Mulally persuaded the FAA that a fully loaded 777 could theoretically fly on one engine for three full hours at a low altitude across the open ocean, if it had to. The remarkable part: he got the FAA to make that rule change effective from day one of the new model’s entry into commercial service, instead of first having to prove the 777’s reliability on shorter flights, the longstanding protocol.

Pushing the edge of the safety envelope

Malaysia MH370 was a comparatively short flight, so ETOPS rules probably did not come into play. However, should it turn out that a failure of one or both engines be implicated, the aviation safety community may need to revisit the rationale for using twinjets on long transoceanic flights.

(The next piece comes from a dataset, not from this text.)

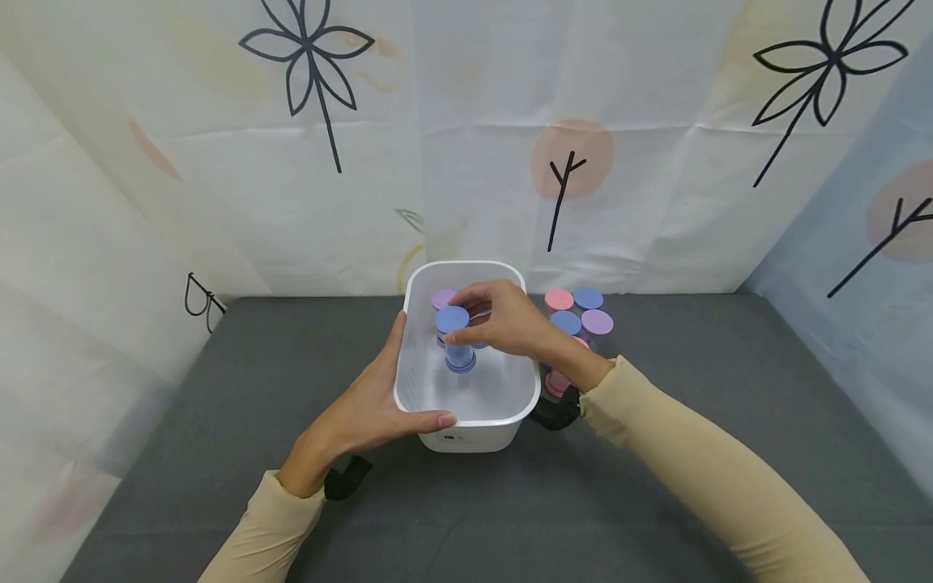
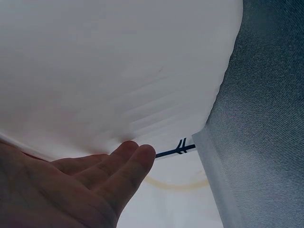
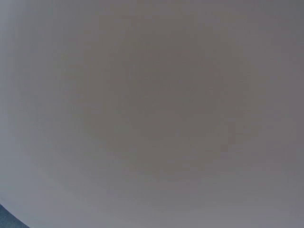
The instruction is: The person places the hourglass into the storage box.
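Observation:
My right hand [image 1: 503, 317] reaches over the white plastic bin [image 1: 462, 440] and pinches a blue cylindrical container [image 1: 452, 321] near its flat round top. That container stands upright in this view, its wider base ring low inside the bin. A purple-topped container [image 1: 442, 298] is behind it, and another blue piece shows partly under my right fingers. My left hand [image 1: 372, 403] rests against the bin's left side, fingers straight along the outer wall and thumb laid over the front rim. In the left wrist view, the left fingers [image 2: 130, 166] touch the white wall [image 2: 118, 71].
To the right of the bin stand several containers with pink, blue and purple tops, such as a purple one [image 1: 597, 322] and a pink one [image 1: 559, 300]; my right forearm hides some. A dark grey cloth [image 1: 692, 364] covers the table. A patterned white curtain [image 1: 474, 162] hangs behind.

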The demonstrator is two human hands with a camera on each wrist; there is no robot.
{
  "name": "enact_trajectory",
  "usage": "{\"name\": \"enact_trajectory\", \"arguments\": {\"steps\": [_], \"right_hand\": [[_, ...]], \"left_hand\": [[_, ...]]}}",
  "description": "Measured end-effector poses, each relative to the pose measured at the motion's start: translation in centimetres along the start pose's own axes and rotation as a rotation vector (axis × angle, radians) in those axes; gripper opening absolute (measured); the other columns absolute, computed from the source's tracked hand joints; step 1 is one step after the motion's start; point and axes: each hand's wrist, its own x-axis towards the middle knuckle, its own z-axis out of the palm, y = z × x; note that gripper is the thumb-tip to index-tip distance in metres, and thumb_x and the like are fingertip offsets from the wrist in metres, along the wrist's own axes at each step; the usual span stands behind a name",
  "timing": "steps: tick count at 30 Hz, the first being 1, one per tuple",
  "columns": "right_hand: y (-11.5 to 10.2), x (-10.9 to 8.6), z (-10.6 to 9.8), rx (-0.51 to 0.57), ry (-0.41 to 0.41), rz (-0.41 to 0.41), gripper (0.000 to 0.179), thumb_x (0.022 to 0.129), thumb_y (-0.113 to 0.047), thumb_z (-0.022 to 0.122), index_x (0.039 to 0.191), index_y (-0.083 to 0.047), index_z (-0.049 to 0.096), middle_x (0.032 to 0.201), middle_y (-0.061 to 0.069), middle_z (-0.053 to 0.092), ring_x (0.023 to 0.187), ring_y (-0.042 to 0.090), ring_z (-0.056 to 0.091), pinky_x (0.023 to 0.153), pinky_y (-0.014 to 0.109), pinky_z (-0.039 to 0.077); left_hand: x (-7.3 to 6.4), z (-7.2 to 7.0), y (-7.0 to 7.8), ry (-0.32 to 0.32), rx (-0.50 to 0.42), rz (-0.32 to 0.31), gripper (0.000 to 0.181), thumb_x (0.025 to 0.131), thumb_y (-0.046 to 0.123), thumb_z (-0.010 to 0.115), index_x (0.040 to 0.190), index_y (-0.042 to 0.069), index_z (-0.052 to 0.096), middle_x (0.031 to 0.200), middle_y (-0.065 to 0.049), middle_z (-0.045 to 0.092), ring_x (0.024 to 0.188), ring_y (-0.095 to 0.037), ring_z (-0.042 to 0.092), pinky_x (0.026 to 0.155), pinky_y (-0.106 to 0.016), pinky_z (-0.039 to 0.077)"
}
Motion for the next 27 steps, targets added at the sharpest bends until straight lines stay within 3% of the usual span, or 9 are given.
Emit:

It should be noted that Mulally’s success changing ETOPS rules to suit the 777 paved the way for use of smaller twinjets on very long flights. The  best-selling Boeing 737 is now routinely flown to Hawaii.

Meanwhile, Boeing has continued to quietly push the edge of the safety envelope for commercial reasons. Last November the company got the FAA to approve special conditions under which the 777 is now permitting to make use of “novel or unusual design features associated with the architecture and connectivity of the passenger service computer network systems to the airplane critical systems and data networks.”

 So look for Boeing to begin putting into service an onboard network system “composed of a network file server, a network extension device, and additional interfaces configured by customer option.”

 The FAA’s ruling notes that “the applicable airworthiness regulations do not contain adequate or appropriate safety standards for this design feature. These special conditions contain the additional safety standards that the Administrator considers necessary to establish a level of safety equivalent to that established by the existing airworthiness standards.”